- _Aim of the exercise_: In the listing below, find the line that contains "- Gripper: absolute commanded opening" and the line that contains "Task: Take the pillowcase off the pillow". Quote both and every line between them, exactly, and nothing more.
▬▬▬
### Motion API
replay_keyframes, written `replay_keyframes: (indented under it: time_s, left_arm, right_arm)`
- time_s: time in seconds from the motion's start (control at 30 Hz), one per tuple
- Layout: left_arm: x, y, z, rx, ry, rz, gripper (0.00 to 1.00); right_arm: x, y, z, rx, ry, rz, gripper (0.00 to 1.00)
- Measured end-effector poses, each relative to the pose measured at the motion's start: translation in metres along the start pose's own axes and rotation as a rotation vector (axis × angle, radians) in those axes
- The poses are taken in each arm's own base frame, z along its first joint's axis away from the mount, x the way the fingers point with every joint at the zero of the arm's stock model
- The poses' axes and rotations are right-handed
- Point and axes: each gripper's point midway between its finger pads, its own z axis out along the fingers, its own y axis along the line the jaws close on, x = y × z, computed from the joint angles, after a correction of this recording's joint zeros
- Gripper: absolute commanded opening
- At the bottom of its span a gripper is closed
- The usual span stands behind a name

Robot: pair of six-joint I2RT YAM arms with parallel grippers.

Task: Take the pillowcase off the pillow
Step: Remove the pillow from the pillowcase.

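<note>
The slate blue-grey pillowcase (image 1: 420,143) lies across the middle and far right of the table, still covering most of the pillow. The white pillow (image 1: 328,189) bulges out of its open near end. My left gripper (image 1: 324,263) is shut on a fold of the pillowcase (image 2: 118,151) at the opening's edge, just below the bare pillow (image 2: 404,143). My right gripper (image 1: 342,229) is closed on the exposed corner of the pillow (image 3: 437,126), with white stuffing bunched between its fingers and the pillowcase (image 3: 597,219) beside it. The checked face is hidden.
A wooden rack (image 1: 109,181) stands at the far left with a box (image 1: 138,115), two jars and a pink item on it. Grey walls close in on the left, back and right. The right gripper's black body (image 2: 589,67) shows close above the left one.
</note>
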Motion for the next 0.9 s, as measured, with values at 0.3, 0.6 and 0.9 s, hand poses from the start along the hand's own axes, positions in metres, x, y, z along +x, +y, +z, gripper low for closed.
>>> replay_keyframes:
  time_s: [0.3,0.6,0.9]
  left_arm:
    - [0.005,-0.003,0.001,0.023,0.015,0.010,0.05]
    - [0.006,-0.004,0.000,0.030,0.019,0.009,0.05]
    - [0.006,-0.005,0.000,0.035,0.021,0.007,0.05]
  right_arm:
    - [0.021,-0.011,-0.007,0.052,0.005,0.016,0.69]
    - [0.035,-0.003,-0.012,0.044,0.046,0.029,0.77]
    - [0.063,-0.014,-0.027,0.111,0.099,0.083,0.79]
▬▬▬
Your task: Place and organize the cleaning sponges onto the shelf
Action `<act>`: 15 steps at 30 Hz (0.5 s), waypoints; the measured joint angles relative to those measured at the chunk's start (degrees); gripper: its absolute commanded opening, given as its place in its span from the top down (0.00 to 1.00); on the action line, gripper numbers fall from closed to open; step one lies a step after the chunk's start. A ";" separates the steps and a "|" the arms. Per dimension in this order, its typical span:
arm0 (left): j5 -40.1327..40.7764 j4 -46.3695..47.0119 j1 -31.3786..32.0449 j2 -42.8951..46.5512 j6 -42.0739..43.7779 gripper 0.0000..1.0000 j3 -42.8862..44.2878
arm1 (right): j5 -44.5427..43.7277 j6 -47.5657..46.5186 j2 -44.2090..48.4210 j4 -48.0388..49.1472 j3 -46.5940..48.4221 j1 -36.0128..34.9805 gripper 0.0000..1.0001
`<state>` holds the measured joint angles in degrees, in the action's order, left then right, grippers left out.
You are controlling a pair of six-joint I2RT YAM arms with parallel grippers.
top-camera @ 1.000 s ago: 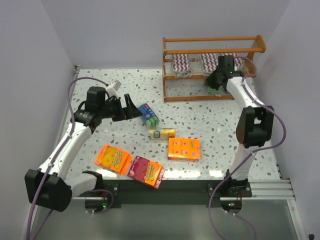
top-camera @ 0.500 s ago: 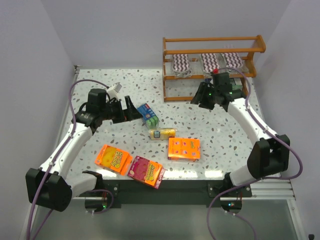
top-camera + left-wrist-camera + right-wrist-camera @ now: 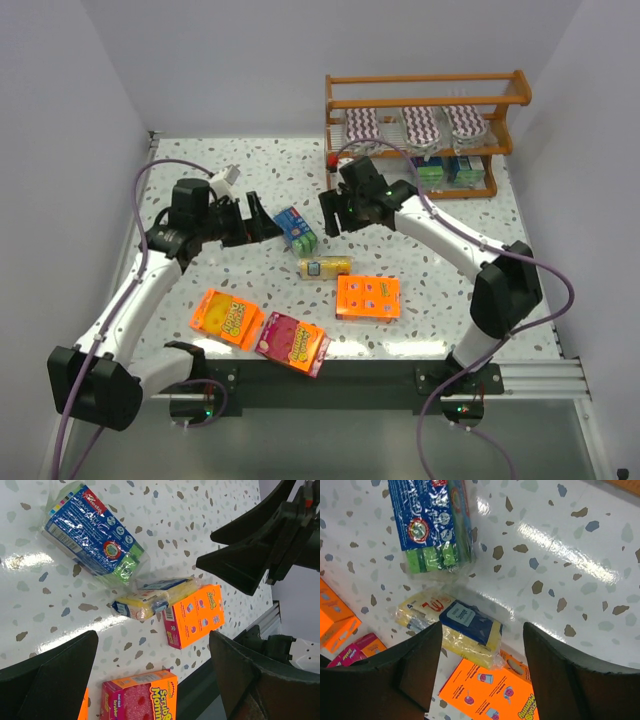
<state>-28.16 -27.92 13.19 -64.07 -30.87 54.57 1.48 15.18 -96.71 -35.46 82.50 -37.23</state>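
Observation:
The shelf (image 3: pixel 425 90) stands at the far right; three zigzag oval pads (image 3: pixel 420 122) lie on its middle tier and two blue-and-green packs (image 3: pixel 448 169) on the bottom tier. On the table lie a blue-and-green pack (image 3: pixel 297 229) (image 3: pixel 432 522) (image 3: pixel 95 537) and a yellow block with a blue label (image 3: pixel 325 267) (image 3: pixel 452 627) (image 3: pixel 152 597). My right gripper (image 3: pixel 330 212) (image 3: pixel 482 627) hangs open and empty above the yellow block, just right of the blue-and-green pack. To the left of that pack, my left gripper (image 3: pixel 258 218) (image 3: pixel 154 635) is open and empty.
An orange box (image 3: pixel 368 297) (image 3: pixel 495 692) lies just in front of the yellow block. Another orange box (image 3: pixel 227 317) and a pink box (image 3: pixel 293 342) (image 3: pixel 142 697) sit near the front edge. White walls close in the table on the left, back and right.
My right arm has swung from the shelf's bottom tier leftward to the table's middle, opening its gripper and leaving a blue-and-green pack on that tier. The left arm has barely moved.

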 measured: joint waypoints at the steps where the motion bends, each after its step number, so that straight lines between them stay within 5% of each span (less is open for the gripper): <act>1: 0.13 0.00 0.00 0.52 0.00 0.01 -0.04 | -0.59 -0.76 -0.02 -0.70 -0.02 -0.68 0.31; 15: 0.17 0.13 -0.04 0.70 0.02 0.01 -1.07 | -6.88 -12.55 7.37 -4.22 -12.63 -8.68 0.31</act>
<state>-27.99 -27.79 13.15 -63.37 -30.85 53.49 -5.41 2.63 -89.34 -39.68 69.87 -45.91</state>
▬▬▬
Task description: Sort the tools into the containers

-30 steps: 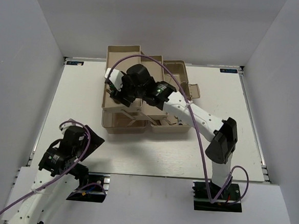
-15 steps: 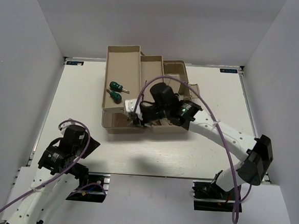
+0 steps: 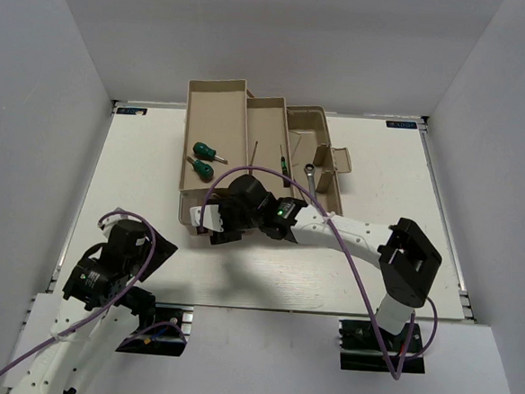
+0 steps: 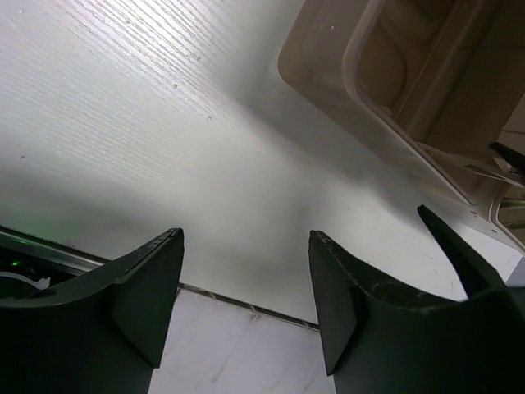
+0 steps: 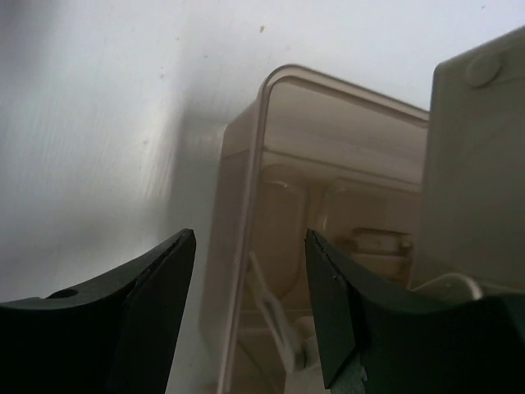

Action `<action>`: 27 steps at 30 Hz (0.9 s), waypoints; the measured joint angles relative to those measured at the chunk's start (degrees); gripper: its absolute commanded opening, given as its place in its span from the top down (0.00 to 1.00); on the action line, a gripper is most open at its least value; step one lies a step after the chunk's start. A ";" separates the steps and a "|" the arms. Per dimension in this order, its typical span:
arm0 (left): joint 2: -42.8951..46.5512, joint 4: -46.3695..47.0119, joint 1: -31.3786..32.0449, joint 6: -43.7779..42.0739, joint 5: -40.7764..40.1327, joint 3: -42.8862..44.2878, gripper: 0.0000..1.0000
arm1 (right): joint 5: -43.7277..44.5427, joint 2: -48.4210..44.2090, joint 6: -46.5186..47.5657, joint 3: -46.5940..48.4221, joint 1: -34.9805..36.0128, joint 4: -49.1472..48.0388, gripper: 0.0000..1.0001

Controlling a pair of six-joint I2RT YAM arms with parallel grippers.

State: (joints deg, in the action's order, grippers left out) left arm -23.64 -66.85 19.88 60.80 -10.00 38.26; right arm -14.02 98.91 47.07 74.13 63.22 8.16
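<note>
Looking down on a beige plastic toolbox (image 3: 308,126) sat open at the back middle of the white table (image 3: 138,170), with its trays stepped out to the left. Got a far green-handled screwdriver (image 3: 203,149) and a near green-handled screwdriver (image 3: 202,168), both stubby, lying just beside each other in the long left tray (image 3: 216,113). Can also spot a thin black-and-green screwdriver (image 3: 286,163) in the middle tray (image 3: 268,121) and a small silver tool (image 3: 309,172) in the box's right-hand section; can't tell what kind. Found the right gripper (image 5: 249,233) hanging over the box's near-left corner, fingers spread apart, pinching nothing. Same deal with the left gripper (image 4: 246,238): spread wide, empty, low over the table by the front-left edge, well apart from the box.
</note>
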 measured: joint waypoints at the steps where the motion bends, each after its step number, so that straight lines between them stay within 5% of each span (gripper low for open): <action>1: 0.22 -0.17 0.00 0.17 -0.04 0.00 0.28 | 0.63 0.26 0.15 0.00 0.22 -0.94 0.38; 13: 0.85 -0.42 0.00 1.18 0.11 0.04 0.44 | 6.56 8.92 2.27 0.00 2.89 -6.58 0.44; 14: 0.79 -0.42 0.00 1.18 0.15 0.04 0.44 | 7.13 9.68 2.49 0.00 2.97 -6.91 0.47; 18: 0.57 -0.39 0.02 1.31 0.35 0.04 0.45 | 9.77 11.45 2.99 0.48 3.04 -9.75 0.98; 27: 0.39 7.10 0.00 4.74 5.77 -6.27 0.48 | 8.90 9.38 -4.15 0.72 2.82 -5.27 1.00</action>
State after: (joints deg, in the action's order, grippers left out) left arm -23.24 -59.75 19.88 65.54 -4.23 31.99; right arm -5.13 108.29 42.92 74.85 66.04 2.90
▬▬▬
- _Your solution_:
- Gripper: absolute commanded opening
- At the bottom of its span a gripper is closed
- The usual span stands behind a name

Robot: pair of six-joint I2RT YAM arms with parallel grippers.

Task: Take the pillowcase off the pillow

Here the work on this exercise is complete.